Chief Executive Henrik Ehrnrooth told Reuters semiconductor shortage had got worse after the first half year and said there are now supply difficulties at all points of the logistics chain.
“Seems like there is not enough harbor capacity in many countries, nor truck drivers to drive away the containers,” he said.
Ehrnrooth said Kone had been able to rise prices in the European and North American market, but not in highly competitive China, where prices have remained stable.
Investors have been on the lookout for any signs of fallout in China’s property development sector after the world’s most indebted developer China Evergrande Group’s difficulties in repaying debts spread to other companies there.

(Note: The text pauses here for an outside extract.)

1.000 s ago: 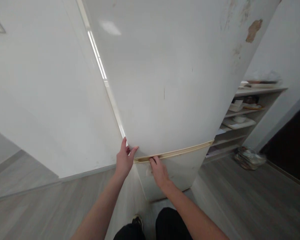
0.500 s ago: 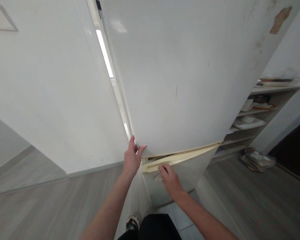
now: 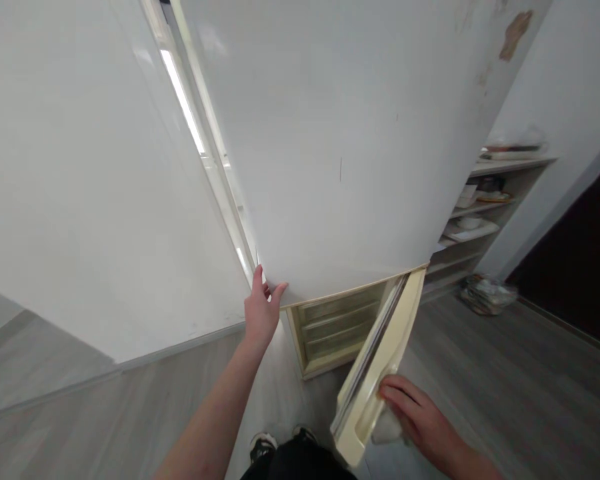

Chief Financial Officer Ilkka Hara told analysts on a webcast that currently companies breaking the Chinese government’s debt regulation rules account for between 4% and 4.5% of Kone’s sales in China.
Kone’s operating profit in July-September fell to 326.5 million euros ($378 million) from 333 million a year earlier, missing the 348 million estimate of 13 analysts polled by Refinitiv.
Its operating income margin in the quarter fell to 12.5% from 12.9% and Kone trimmed its adjusted margin outlook for the year as a whole to between 12.4% and 12.8%, from 12.4%-13%.
Year-on-year sales remained stable at 2.6 billion, while order intake, an indication of future revenue, grew 14.5% to 2.21 billion euros.
Kone shares down were 3% at 57 euros in afternoon trade, having fallen as low as 55.48 euros.